Harapan Besar Kepada Ketua Mahkamah Agung Syarifuddin
KEADILAN – Muhammad Syarifuddin resmi terpilih menjadi Ketua Mahkamah Agung (MA) periode 2020-2025. Dia menggantikan posisi Muhammad Hatta Ali yang telah memasuki massa pensiunnya pada 7 April 2020.
Ada sejumlah harapan dan tantangan bagi Ketua MA baru itu dalam upaya menunjang pelaksanaan tugas lembaga peradilan. Salah satunya harapan datang dari mantan Kepala BNN Komjen Pol (P) Anang Iskandar.
Kepada KEADILAN, Anang menyebutkan sebagai ujung tombak penegakan keadilan, MA memikul tanggung jawab yang tak ringan.
Menurutnya, figur Ketua MA ke 14 ini memiliki track record yang telah teruji. “Integritas dan kapabilitas yang bersangkutan sebagai hakim sudah teruji dan terbukti,” ujarnya, Rabu (8/4).
Karena MA dan badan-badan peradilan di bawahnya merupakan tumpuan harapan masyarakat untuk mencari keadilan, Anang menyebutkan para penggiat anti penyalahgunaan narkotika telah menaruh harapan besar kepada Syarifuddin.
“Semoga beliau bisa menularkan integritas dan kapabilitas juga kearifan (wisdom) yang dimilikinya,” lanjutnya.
Hal ini dimaksudkan agar para hakim meletakkan keadilan di atas dirinya. Dia harus bersandar hanya pada nilai keadilan djan kebenaran (truth and justice).

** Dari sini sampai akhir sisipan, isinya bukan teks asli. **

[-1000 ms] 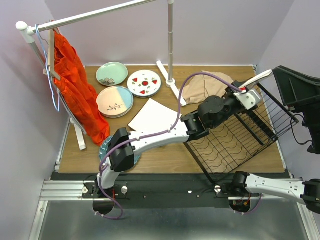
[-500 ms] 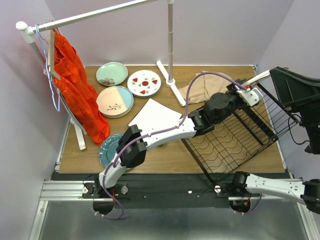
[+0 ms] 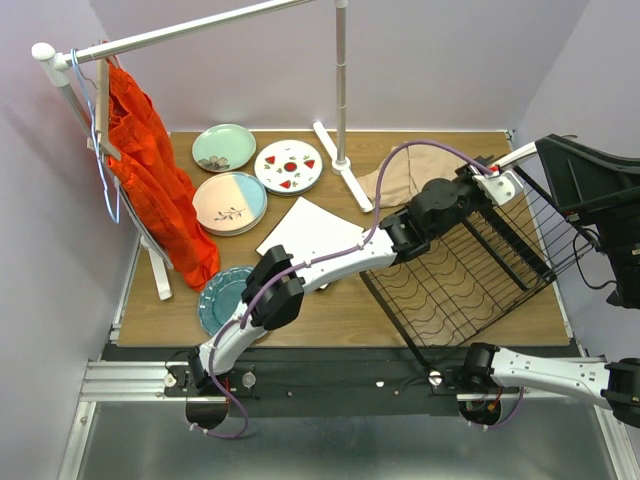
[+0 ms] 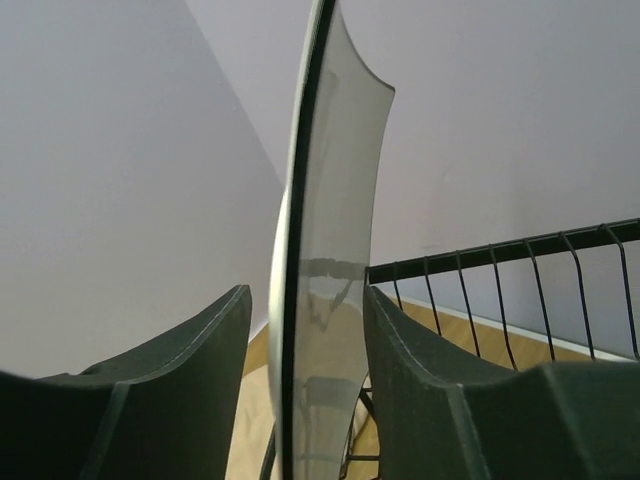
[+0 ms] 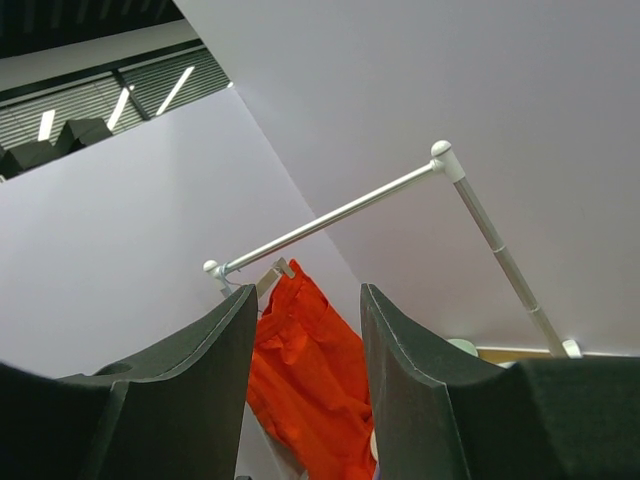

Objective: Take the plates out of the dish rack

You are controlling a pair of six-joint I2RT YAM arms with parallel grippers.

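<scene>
teal plate point(image 3: 222, 298) partly hidden, upright plate point(image 4: 335, 250) cropped

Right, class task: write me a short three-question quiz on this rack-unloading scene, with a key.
1. How many plates lie on the table, outside the rack?
2. True or false: the right gripper holds a plate.
3. What stands between the fingers of the left gripper? A) a cloth B) a plate on edge C) a hanger

Key
1. Five: green, spotted, pink-and-blue, white square, teal.
2. False: it is open, with nothing in it.
3. B: the dark-rimmed plate.
</scene>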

Harapan lainnya, Syarifuddin diharapkan memiliki kemampuan manajerial, termasuk meningkatkan kualitas para hakim yang jumlahnya sekitar 8.000 hakim di seluruh Indonesia. Bagaimana kedepannya dapat melahirkan hakim-hakim yang bersih, jujur dan amanah. “Supaya Ketua Mahkamah Agung meningkatkan kualitas hakim agar mampu dan memahami arti dekriminalisasi penyalahguna narkotika,” harapnya.
Menurut Anang, penyalahguna narkotika yang menjadi terdakwa perkara narkotika tidak diberikan sanksi penjara melainkan diberikan sanksi rehabilitasi. Pasalnya, selama Ketua Mahkamah Agung dijabat oleh M Hatta Ali penyalahguna narkotika dijatuhi hukuman minimum 4 tahun penjara oleh Hakim Pengadilan Negeri. “Padahal hukuman minimum empat tahun tersebut hanya untuk perkara peredaran narkotika,” jelasnya.

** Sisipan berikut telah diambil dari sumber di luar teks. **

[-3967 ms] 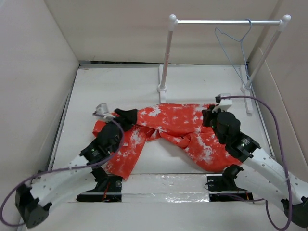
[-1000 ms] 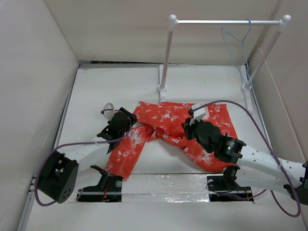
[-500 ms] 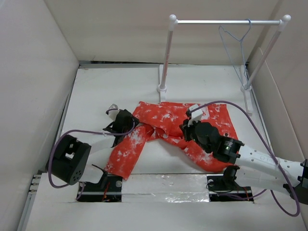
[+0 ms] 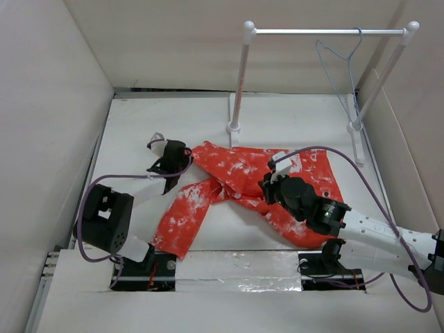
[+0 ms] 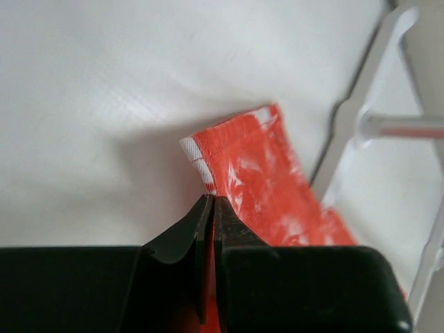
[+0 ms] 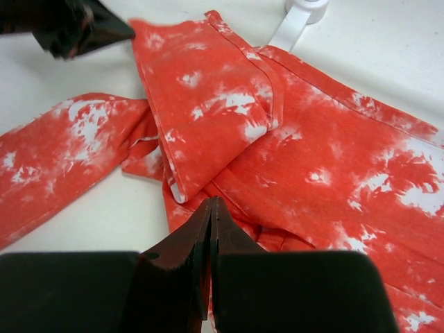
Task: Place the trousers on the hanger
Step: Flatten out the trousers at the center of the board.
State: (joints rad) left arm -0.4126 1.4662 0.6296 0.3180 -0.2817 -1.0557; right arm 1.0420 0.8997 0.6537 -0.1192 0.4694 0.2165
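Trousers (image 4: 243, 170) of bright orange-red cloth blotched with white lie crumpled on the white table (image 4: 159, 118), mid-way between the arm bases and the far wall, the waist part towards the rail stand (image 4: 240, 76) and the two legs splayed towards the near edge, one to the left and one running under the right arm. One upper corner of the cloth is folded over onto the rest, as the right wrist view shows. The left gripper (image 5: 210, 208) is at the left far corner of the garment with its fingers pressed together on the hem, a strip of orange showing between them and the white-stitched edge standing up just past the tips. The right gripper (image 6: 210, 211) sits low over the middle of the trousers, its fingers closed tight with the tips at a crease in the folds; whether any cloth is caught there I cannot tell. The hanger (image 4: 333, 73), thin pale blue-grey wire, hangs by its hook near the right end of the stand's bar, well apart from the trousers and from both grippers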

Dan karena hukuman yang diberikan tersebut akhirnya menjadi masalah hukum yang melelahkan di masyarakat. Terjadi over kapasitas lapas di seluruh Indonesia.
Padahal perkara penyalahgunaan narkotika adalah perkara sumir. Dimana tersangkanya mengakui perbuatannya, jumlah barang buktinya dibawah SEMA No. 4/2010. Dalam SEMA ini disebutkan tentang penempatan korban penyalahgunaan narkotika, penyalahguna dan pecandu ke dalam lembaga rehabilitasi.
Lalu, ada keterangan positif menggunakan narkotika, hanya perlu assesmen untuk mengetahui taraf kecanduan terdakwa serta waktu perawatan yang diperlukan agar terdakwa sembuh dari sakit adiksi ketergantungan narkotikanya. “Karenanya diharapkan Ketua MA membentuk Gugus Tugas untuk menjamin penyalahguna sebagai pelaku tindak pidana mendapatkan sanksi rehabilitasi sesuai tujuan dibuatnya UU narkotika,” sambungnya.
Kedepan, Anang berkeyakinan Ketua Mahkamah Agung yang baru ini bisa menindak para hakim yang memeriksa perkara narkotika namun tidak mempedomani SEMA no 4 tahun 2010 tersebut. “Perbuatan penyalahgunaan narkotika untuk diri sendiri dinyatakan sebagai perbuatan melawan hukum pidana namun penjatuhan sanksinya keluar dari sanksi pidana, sebagai gantinya adalah sanksi menjalani rehabilitasi,” pungkasnya.